What you will do: Select from the data all lines with the word "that".

Saved entries:
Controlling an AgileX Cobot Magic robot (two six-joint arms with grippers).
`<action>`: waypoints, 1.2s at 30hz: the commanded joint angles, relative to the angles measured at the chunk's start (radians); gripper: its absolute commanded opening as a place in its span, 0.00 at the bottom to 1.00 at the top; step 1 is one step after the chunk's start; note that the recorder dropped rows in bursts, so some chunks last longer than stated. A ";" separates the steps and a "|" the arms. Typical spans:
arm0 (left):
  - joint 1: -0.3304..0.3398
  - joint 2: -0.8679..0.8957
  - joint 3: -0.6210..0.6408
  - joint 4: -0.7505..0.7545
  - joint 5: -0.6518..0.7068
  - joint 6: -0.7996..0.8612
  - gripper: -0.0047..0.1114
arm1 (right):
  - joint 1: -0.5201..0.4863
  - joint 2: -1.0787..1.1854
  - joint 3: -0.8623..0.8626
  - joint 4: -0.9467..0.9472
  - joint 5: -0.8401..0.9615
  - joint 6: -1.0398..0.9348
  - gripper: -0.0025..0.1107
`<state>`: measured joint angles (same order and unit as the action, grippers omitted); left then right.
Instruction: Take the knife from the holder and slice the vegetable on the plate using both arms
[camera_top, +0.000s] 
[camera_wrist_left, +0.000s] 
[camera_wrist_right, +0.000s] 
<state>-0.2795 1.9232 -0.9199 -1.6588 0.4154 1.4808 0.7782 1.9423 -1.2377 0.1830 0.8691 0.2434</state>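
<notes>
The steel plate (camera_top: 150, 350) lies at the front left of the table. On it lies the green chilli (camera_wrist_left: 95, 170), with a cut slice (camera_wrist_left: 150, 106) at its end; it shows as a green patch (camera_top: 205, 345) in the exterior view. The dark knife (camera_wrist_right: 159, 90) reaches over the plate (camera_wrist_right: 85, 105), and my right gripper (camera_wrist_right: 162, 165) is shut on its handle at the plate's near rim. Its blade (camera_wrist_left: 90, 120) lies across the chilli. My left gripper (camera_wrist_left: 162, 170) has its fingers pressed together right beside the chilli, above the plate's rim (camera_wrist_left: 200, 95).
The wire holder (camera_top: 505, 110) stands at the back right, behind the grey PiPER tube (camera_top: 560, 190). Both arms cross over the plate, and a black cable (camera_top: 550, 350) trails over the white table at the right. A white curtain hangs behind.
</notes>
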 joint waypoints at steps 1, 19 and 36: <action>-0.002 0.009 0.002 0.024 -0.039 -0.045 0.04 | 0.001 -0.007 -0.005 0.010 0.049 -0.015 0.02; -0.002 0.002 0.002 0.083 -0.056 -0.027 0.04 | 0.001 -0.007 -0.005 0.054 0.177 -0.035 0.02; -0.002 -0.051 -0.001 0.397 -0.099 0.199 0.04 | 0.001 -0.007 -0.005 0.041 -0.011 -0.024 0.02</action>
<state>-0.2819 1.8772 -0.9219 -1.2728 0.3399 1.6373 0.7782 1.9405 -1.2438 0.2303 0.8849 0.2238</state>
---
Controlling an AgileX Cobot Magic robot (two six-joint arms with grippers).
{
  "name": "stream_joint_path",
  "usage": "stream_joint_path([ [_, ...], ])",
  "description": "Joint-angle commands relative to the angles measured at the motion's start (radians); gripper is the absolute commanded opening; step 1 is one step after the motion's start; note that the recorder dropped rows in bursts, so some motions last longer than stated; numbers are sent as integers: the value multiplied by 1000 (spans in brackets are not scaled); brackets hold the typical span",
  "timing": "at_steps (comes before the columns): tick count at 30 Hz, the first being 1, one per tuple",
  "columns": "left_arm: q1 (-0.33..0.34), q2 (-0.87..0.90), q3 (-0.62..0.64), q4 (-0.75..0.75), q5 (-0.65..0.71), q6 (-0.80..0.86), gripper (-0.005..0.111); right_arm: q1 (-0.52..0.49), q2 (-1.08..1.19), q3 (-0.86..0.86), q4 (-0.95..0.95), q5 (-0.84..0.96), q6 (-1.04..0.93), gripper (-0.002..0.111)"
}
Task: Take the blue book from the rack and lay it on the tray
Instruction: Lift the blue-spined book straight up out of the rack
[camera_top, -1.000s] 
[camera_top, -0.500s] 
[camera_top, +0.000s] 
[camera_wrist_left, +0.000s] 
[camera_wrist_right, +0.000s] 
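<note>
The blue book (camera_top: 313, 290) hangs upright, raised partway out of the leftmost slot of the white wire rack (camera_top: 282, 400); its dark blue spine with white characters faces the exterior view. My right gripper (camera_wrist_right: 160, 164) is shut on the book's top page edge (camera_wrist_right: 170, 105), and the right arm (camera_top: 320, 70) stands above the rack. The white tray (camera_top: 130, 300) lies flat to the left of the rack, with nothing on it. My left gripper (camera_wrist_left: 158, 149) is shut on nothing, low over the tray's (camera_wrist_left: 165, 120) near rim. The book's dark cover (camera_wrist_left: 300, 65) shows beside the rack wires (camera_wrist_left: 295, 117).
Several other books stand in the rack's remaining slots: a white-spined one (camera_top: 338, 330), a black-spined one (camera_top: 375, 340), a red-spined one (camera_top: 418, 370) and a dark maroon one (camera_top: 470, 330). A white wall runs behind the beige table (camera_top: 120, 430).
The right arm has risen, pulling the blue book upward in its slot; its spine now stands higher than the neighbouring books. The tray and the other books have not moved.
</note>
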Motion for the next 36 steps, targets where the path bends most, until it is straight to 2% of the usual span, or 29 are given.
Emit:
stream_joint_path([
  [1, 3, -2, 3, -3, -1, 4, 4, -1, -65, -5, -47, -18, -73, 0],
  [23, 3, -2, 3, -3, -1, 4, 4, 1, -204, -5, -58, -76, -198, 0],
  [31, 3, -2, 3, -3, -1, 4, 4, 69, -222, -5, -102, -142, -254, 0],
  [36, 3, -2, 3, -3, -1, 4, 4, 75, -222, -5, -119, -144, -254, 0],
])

Result of the task:
`<action>`: waypoints, 1.2s at 30hz: the commanded joint angles, relative to the angles measured at the chunk's start (radians); gripper: its absolute commanded opening as a place in its span, 0.00 at the bottom to 1.00 at the top; step 1 is one step after the chunk's start; note that the recorder dropped rows in bursts, so some chunks last longer than stated. A ";" separates the steps and a "|" the arms. Typical spans:
  "description": "Joint-angle commands relative to the angles measured at the motion's start (radians); gripper is the absolute commanded opening; step 1 is one step after the motion's start; note that the recorder dropped rows in bursts, so some motions last longer than stated; numbers are sent as integers: the value multiplied by 1000 (spans in brackets are not scaled); brackets hold the typical span",

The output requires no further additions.